Copy out the data below from the line containing "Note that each" to the line containing "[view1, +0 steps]", both lines included, with all images left out.

[Available records Boundary: Start]

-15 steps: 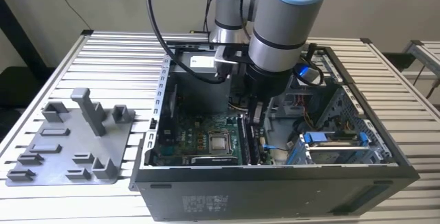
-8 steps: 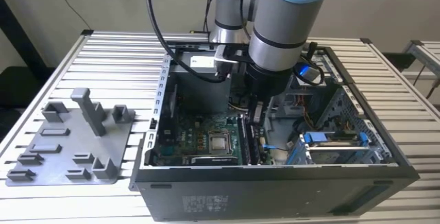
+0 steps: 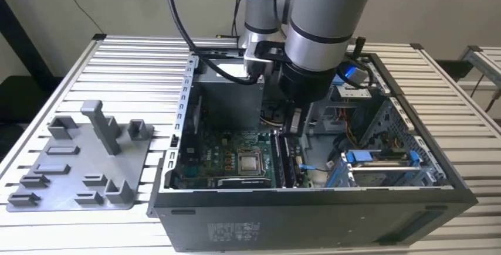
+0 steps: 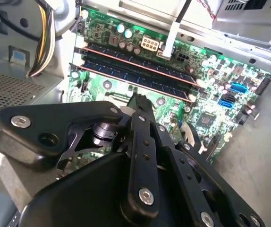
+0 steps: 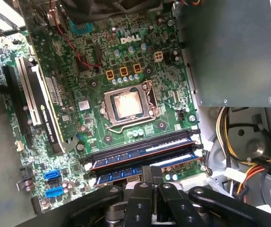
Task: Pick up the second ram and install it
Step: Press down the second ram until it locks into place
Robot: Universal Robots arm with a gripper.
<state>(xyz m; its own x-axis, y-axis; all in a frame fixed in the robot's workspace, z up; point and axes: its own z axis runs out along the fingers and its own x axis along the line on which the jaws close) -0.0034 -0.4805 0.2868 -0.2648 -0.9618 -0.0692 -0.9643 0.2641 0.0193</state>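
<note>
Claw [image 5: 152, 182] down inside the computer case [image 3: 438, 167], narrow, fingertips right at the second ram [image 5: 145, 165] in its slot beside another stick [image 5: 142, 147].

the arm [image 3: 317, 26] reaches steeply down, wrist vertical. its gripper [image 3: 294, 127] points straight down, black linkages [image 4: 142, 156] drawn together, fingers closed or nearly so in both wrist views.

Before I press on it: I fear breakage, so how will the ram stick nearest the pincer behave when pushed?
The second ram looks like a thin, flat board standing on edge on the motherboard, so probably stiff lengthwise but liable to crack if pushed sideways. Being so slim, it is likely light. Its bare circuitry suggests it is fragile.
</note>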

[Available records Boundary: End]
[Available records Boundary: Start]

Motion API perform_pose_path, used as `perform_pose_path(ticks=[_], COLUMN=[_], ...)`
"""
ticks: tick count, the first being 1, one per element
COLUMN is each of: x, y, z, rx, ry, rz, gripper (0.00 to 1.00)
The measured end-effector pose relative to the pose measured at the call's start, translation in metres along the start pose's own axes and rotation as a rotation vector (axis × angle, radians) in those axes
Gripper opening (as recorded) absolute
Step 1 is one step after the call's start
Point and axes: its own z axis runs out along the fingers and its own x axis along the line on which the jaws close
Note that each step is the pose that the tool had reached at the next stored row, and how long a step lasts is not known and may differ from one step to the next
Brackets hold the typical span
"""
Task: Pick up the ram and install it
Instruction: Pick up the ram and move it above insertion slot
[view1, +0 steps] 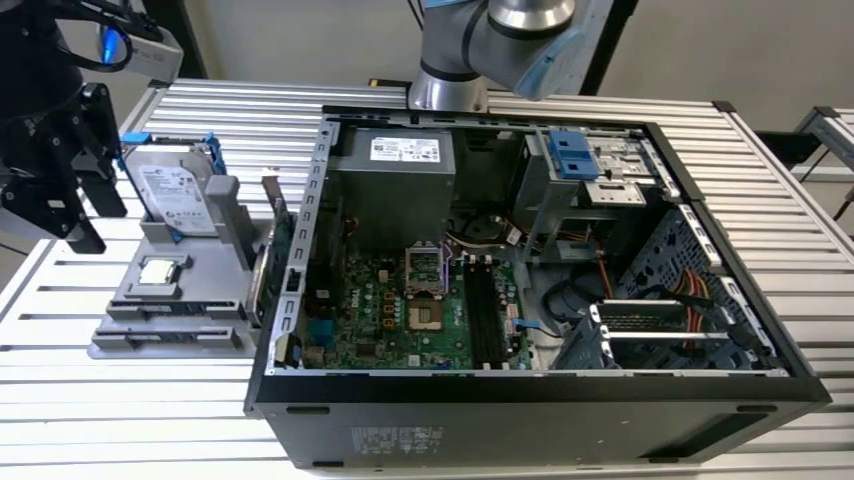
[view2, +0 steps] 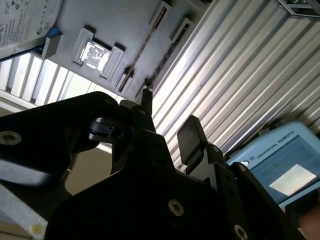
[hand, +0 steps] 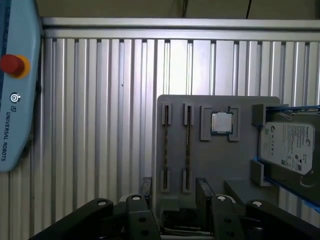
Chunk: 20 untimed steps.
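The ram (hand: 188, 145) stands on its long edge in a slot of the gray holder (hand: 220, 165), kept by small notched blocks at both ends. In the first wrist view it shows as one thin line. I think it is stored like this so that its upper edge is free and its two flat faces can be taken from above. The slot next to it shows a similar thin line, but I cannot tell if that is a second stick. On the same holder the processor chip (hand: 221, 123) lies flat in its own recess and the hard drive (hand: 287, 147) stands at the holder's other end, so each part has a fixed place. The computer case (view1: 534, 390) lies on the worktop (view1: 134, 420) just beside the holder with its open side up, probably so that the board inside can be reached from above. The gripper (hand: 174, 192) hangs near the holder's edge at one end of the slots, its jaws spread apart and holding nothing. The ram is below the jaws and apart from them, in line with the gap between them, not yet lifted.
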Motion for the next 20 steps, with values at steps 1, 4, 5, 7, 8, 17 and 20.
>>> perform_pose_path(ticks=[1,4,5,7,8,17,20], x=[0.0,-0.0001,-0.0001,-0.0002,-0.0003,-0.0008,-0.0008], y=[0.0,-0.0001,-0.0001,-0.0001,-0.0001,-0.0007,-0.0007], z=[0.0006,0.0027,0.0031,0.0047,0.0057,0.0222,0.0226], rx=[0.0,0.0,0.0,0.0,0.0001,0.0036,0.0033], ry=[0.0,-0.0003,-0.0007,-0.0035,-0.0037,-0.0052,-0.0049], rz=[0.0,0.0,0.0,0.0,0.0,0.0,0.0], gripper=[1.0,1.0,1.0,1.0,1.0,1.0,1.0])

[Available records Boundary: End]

- [Result]:
Note that each step is the pose that the tool had reached at the next stored row, and how long a step lasts is not known and may differ from one step to the next
Brackets hold the typical span
"""
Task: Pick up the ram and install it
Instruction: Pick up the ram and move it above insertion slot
[view1, +0 steps] 

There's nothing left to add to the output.